Ceux qui s’attendraient à un thriller paranoïaque dans la lignée des "Hommes du Président" ou de "Révélations" (vu qu’il est là aussi question de manipulations sur fond d’enjeux liés au commerce du tabac) auraient tout à gagner à revoir à la baisse leur échelle de valeur. Il n’y a pour ainsi dire rien à extraire de ce film qu’une sensation de propos édicté, ressassé d’une scène à l’autre par un verbe qui n’en finit plus de prendre le dessus sur le pouvoir de l’image, et où toute notion de suspense est systématiquement bannie au profit d’exclamations exprimées par untel (le plus souvent à l’autre bout du téléphone). Comme si l’obstination de Raimbault à masteriser son sujet et à dévoiler le fond véritable de ce scandale à l’échelle européenne ne devait se faire autrement que par un discours. Vu sous cet angle, l’utilité du médium cinématographique est d’autant plus discutable que le montage du film, anormalement concis et rapide (à peine 1h35 !), ne laisse pas le temps au spectateur d’appréhender visuellement et même symboliquement les enjeux et les rapports de pouvoir qui s’activent dans les arcanes de Bruxelles. De là à assimiler "Une affaire de principe" à une sorte de digest téléfilmesque, pour ne pas dire à l’égal filmique d’une page Wikipédia, il n’y a qu’un pas. Et lorsque le récit tente de faire revenir le facteur humain pour élever les enjeux narratifs, ce n’est qu’avec du superflu (dont les problèmes de logement pour Bové et son équipe) ou du hors-sujet (dont un vieux ressort d’ordre romantique entre deux assistants parlementaires).
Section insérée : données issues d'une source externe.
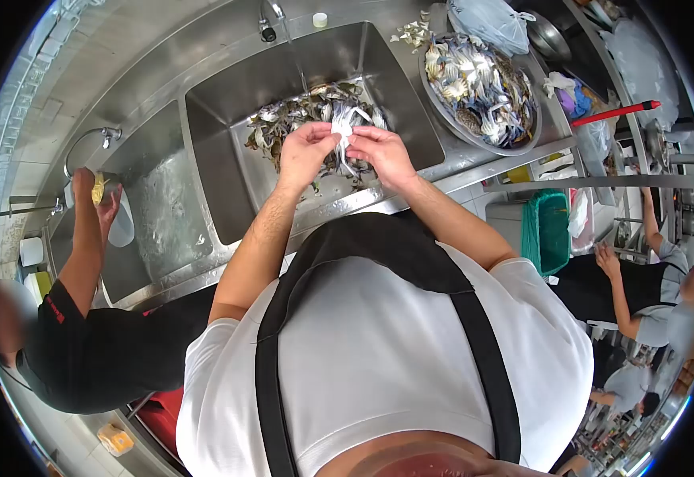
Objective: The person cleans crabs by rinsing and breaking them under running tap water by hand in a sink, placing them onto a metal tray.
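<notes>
A crab [345,119] with its pale underside and legs showing is held over the steel sink [231,91]. My left hand [307,155] pinches it from the left, thumb and fingers closed on its edge. From the other side my right hand [382,157] grips it, also closed. Below both hands, a heap of crabs [279,123] and crab pieces covers part of the sink floor. A thin stream of water runs from the tap [267,32] onto the heap. The fingers hide part of the held crab.
A large metal bowl [533,135] piled with crabs stands on the right counter, beside a plastic bag [490,24] and loose pale pieces [412,33]. A green-lined bin [550,230] stands lower right. A co-worker's hands [84,187] work at the left basin; other people are at right.
</notes>
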The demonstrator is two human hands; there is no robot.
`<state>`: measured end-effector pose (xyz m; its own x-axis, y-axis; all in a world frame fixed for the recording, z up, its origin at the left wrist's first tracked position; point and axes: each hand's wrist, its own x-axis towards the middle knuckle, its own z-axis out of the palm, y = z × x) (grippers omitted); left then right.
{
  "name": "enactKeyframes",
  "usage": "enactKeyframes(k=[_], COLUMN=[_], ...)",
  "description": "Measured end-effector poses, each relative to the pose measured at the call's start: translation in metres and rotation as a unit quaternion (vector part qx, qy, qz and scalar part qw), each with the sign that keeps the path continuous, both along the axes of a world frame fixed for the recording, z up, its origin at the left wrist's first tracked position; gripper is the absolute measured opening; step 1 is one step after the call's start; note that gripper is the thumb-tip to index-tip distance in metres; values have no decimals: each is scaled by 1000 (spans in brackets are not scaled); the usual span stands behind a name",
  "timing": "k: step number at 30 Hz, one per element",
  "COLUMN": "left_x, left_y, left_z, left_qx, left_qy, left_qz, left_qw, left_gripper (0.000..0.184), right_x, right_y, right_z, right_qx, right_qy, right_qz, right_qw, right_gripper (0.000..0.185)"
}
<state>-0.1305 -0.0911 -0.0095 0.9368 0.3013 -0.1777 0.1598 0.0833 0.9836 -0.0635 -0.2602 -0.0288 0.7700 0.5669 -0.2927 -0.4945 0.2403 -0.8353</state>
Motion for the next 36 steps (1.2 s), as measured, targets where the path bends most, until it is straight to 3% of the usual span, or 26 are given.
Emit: enactKeyframes(k=[5,16,21,22,23,25,31,36], left_x=[24,33,39,42,42,42,46,71], left_y=[-8,-37,-34,-30,-27,-23,-16,-5], left_z=[3,12,11,9,9,9,-14,-36], left_qx=[74,192,81,-36,-39,-181,9,-114], left_qy=[11,53,-1,5,6,18,53,50], left_qz=[0,58,109,118,117,127,95,185], left_qw=[997,978,991,992,992,975,994,975], left_gripper=[35,27,24,22,22,24,21,14], right_x=[21,42,54,57,59,62,60,73], right_y=[-10,-22,-17,-19,-19,-17,5,34], right_z=[0,-1,1,1,3,-1,-8,-19], right_qx=[-12,-4,16,67,117,103,-22,-36], right_qy=[-54,-78,60,94,126,117,44,60], right_qz=[6,53,40,54,69,73,59,4], right_qw=[998,996,997,992,983,985,997,997], right_gripper=[28,25,28,28,27,31,31,25])
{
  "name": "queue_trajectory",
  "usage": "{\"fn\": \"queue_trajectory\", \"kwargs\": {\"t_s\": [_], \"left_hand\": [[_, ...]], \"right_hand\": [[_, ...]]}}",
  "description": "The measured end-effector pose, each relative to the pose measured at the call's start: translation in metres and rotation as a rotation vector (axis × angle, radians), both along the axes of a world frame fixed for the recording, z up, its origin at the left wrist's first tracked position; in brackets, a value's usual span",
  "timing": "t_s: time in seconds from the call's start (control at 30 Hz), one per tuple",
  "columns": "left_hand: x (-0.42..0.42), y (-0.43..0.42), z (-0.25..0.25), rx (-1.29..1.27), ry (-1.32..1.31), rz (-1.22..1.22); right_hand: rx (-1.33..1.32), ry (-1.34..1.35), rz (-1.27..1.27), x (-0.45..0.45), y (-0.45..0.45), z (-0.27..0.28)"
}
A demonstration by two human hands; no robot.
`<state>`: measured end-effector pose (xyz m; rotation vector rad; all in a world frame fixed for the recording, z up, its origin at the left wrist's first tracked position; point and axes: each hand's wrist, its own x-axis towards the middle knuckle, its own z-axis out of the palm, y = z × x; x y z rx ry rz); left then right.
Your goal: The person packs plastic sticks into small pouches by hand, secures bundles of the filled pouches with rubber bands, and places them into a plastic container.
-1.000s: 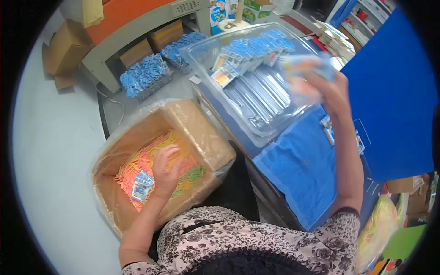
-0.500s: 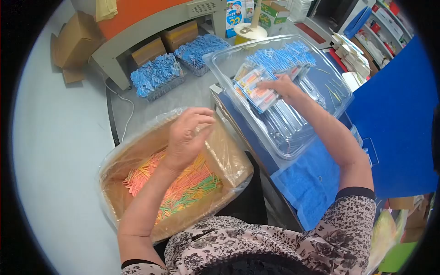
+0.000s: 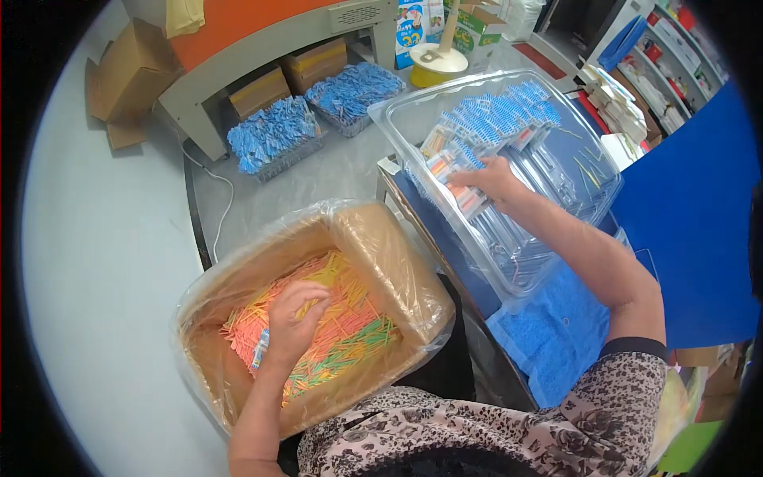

En définitive, si l’on ne sent jamais le temps passer durant ces 95 minutes (c’est bien), on n’en ressort pas en ayant le sentiment d’avoir englobé la complexité d’un sujet ou d’un fait réel (c’est beaucoup moins bien). Tout semble trop simple à suivre, trop rapide à dénouer, trop avare en blocages retors nécessitant pour les uns et les autres de jouer les Don Quichotte face à un système pourtant incroyablement verrouillé et ordonné (seule grande scène : la lecture ultra-surveillée par José Bové d’un document ultra-secret dans un bâtiment ultra-fermé !). Mais plus embêtant qu’un récit qui filerait tout droit dans un couloir vide et linéaire en se contentant d’enfoncer uniquement l’ultime porte ouverte au fond (celle de la victoire des uns face à l’injustice des autres), c’est cette façon assez agaçante de nous livrer clés en main la thèse, la synthèse et la paraphrase en même temps qui signe à elle seule l’échec de la démarche. Parce que le monde est forcément plus compliqué que ça ? Non, parce qu’il est forcément moins simple que ne le prétendent ceux-ci et ceux-là. Là aussi, c’est une affaire de principe.